### What is being asked
Copy all the lines of the listing below exactly. Skip the images.

### Data segment
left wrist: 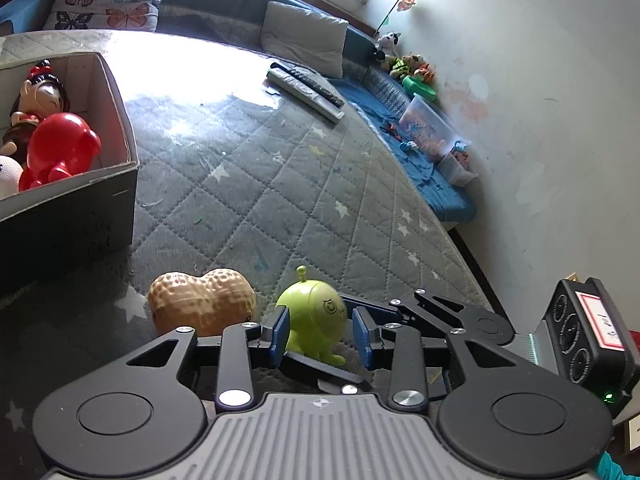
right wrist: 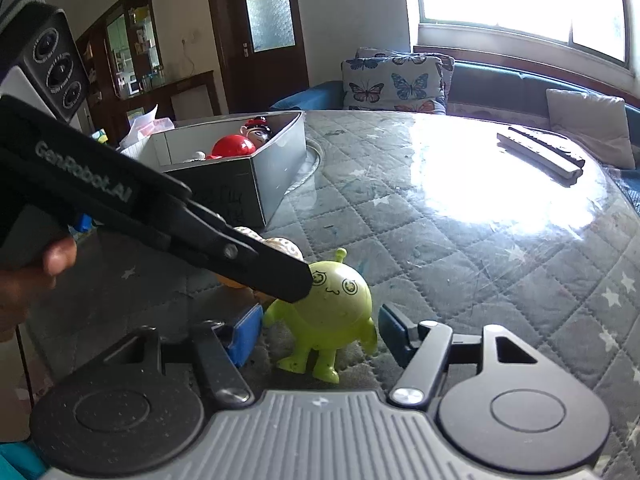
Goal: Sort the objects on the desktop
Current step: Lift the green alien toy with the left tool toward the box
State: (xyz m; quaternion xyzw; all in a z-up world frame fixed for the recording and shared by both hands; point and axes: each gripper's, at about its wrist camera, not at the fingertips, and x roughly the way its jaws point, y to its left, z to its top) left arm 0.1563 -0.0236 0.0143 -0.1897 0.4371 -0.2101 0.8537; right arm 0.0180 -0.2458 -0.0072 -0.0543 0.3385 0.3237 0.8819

### Task response
left wrist: 
right wrist: 
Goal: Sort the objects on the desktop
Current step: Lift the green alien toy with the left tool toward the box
State: (xyz m; quaternion xyzw; all in a z-up world frame fixed for the recording and shared by both hands; point and axes: each gripper's, at about its wrist camera, not at the fingertips, and x roughly the way its jaws point, y to its left, z to its top) left arm 0.1563 -0.0236 0.0143 -0.1897 0.4371 -0.2101 0.8537; right arm 0.0180 -0.2458 -0.0072 -0.0543 0.3385 0.3237 0.8819

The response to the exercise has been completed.